Red states that passed anti-ESG laws want you to believe that these laws ended the investor stampede away from oil stocks. “The banking community as a whole” is becoming friendlier to fossil fuel investment, Oklahoma Corporation Commissioner Kim David boasted in a press release from the Oklahoma Council of Public Affairs, a conservative nonprofit. Yes, Oklahoma last year barred state investment in ESG. But the banking community isn’t responding to such petty harassment. It’s responding to the profit motive.
Even nonprofits and state and local governments, if you look at the fine print, left themselves plenty of loopholes when they swore off fossil fuels. Harvard, for instance, saw energy stocks rise from slightly less than 2 percent of its $51 billion endowment to slightly more than 2 percent. That’s because the value of existing fossil fuel holdings went up before it could unload them. Whoops! King Charles III, when he was Prince of Wales, was a vigorous climate activist, and as early as 2015 he divested his holdings in fossil fuels.
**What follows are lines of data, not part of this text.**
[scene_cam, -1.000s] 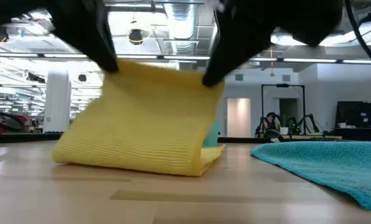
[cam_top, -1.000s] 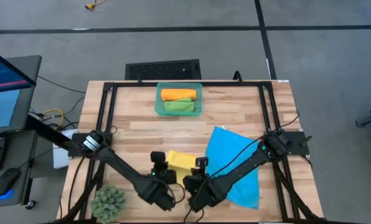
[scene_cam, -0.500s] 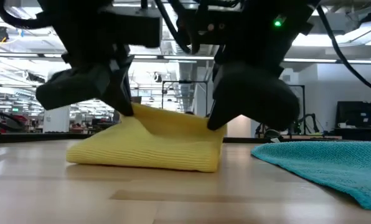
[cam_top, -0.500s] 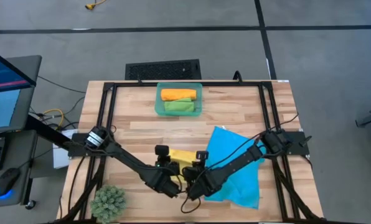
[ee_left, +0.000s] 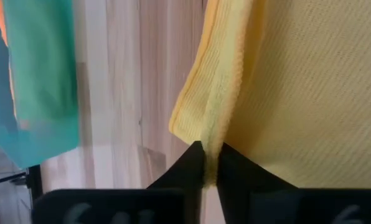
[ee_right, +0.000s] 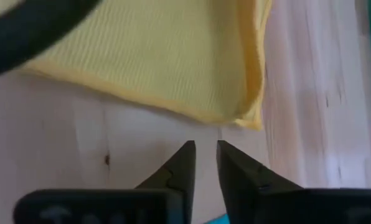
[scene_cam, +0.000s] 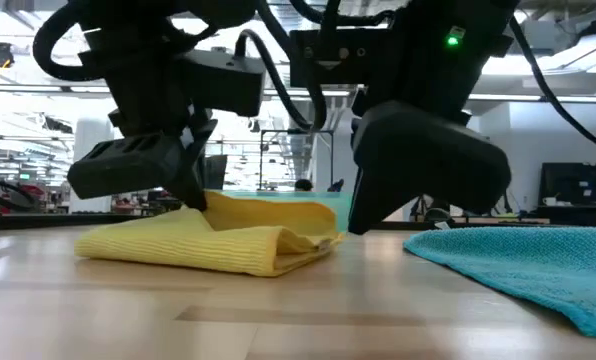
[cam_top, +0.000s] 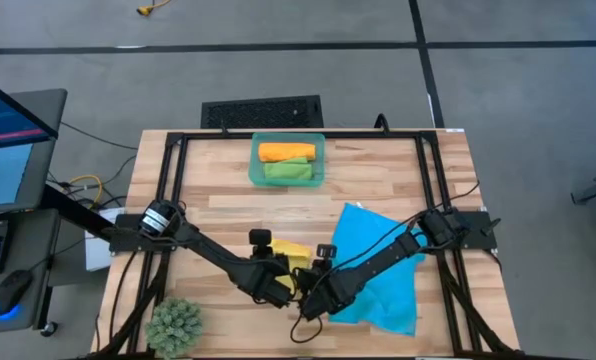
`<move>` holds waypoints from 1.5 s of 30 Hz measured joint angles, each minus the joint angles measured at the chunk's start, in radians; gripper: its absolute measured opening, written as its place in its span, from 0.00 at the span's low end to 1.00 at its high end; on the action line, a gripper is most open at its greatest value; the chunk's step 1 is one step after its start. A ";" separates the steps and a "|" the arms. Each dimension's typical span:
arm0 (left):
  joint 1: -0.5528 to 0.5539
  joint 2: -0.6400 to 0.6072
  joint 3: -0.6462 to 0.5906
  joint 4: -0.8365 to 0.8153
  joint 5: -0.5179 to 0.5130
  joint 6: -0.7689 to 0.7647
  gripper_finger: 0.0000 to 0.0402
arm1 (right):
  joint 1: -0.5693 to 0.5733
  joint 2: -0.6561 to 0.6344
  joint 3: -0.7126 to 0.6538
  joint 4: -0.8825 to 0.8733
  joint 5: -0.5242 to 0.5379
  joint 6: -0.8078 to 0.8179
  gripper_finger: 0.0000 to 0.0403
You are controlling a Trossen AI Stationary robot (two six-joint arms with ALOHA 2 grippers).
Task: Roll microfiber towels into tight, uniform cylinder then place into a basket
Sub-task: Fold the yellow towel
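The left tool (ee_left: 205,163) pinches the folded edge of the yellow towel (cam_top: 290,252), its fingers nearly together with the cloth between them. The right tool (ee_right: 203,163) hangs just beside it, jaws a narrow gap apart and holding nothing, tips over bare surface (cam_top: 378,180) just short of the towel's corner. The towel lies folded flat under both tools. The blue towel (cam_top: 383,262) spreads beneath the right arm. Well beyond both tools, the basket (cam_top: 256,158) holds orange (cam_top: 285,152) and green (cam_top: 286,172) rolls.
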 joint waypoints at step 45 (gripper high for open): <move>-0.422 -0.010 0.145 -0.303 -0.214 -0.377 0.48 | 0.181 -0.098 0.019 0.190 0.039 -0.186 0.28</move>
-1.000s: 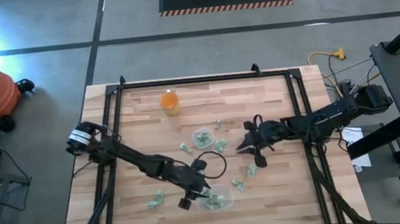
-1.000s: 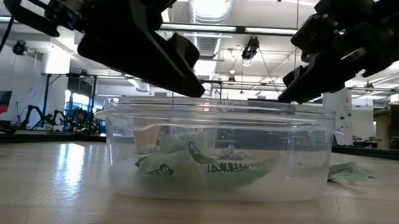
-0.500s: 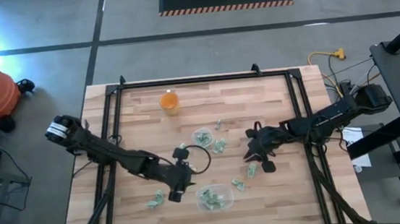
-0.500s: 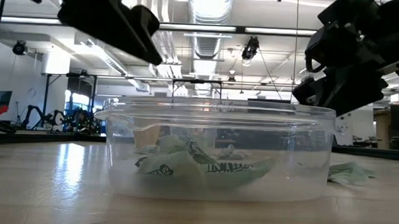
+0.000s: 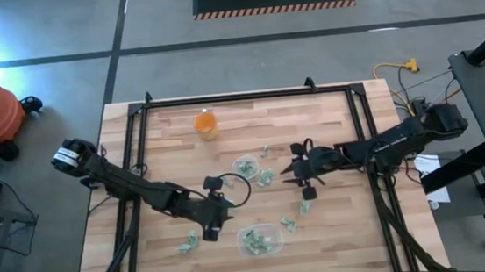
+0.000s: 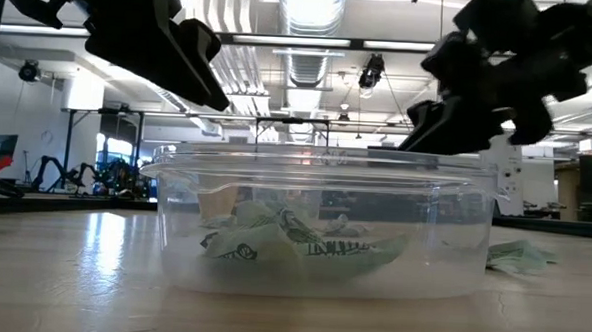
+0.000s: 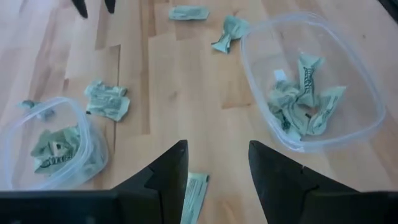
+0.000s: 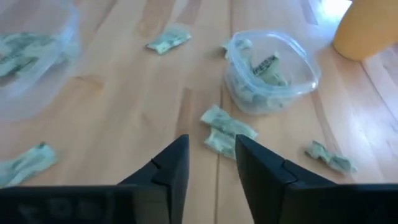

But in July, Prime Minster Rishi Sunak announced the U.K. will issue “hundreds” of new permits for oil exploration in the North Sea.
ESG may yet bounce back, because there are certain ways in which corporations really can do well by doing good. But when doing good ceases to be profitable, or even as profitable, corporations can be trusted to forget all about high ideals. In his forthcoming history, Taming the Octopus: The Long Battle for the Soul of the Corporation, Kyle Edward Williams writes that no one has ever conclusively demonstrated that social responsibility increases or reduces profitability. But it’s a cinch we should never trust investors, or corporations, or even nonprofits, to behave responsibly when it’s even the slightest bit inconvenient. It’s unrealistic, and perhaps unfair, to expect otherwise. Society has another tool—the power of the state—to compel business enterprises to behave, and ESG will always be a poor substitute.